# Problem details
Extract every entry word for word.

# Task input

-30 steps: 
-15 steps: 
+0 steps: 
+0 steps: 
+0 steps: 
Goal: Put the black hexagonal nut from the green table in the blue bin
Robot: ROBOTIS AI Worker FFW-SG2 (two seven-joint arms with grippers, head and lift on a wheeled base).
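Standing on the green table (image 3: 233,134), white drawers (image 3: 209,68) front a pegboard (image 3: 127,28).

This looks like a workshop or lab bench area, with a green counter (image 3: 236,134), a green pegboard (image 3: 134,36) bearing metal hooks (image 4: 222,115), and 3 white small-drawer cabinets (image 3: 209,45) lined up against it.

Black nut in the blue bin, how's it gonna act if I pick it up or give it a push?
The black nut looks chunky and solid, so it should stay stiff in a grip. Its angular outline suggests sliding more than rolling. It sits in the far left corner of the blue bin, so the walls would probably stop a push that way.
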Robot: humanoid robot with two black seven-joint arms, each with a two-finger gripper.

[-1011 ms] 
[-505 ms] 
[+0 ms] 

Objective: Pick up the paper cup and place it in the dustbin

# Exercise output
-30 steps: 
-15 steps: 
+0 steps: 
+0 steps: 
+0 steps: 
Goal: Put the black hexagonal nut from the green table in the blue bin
Robot: ROBOTIS AI Worker FFW-SG2 (two seven-joint arms with grippers, head and lift on a wheeled base).
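Standing on the green table (image 3: 233,134), white drawers (image 3: 209,68) front a pegboard (image 3: 127,28).

This looks like a workshop or lab bench area, with a green counter (image 3: 236,134), a green pegboard (image 3: 134,36) bearing metal hooks (image 4: 222,115), and 3 white small-drawer cabinets (image 3: 209,45) lined up against it.

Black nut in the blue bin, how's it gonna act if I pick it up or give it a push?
The black nut looks chunky and solid, so it should stay stiff in a grip. Its angular outline suggests sliding more than rolling. It sits in the far left corner of the blue bin, so the walls would probably stop a push that way.
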Robot: humanoid robot with two black seven-joint arms, each with a two-finger gripper.

[-1011 ms] 
[-505 ms] 
[+0 ms] 

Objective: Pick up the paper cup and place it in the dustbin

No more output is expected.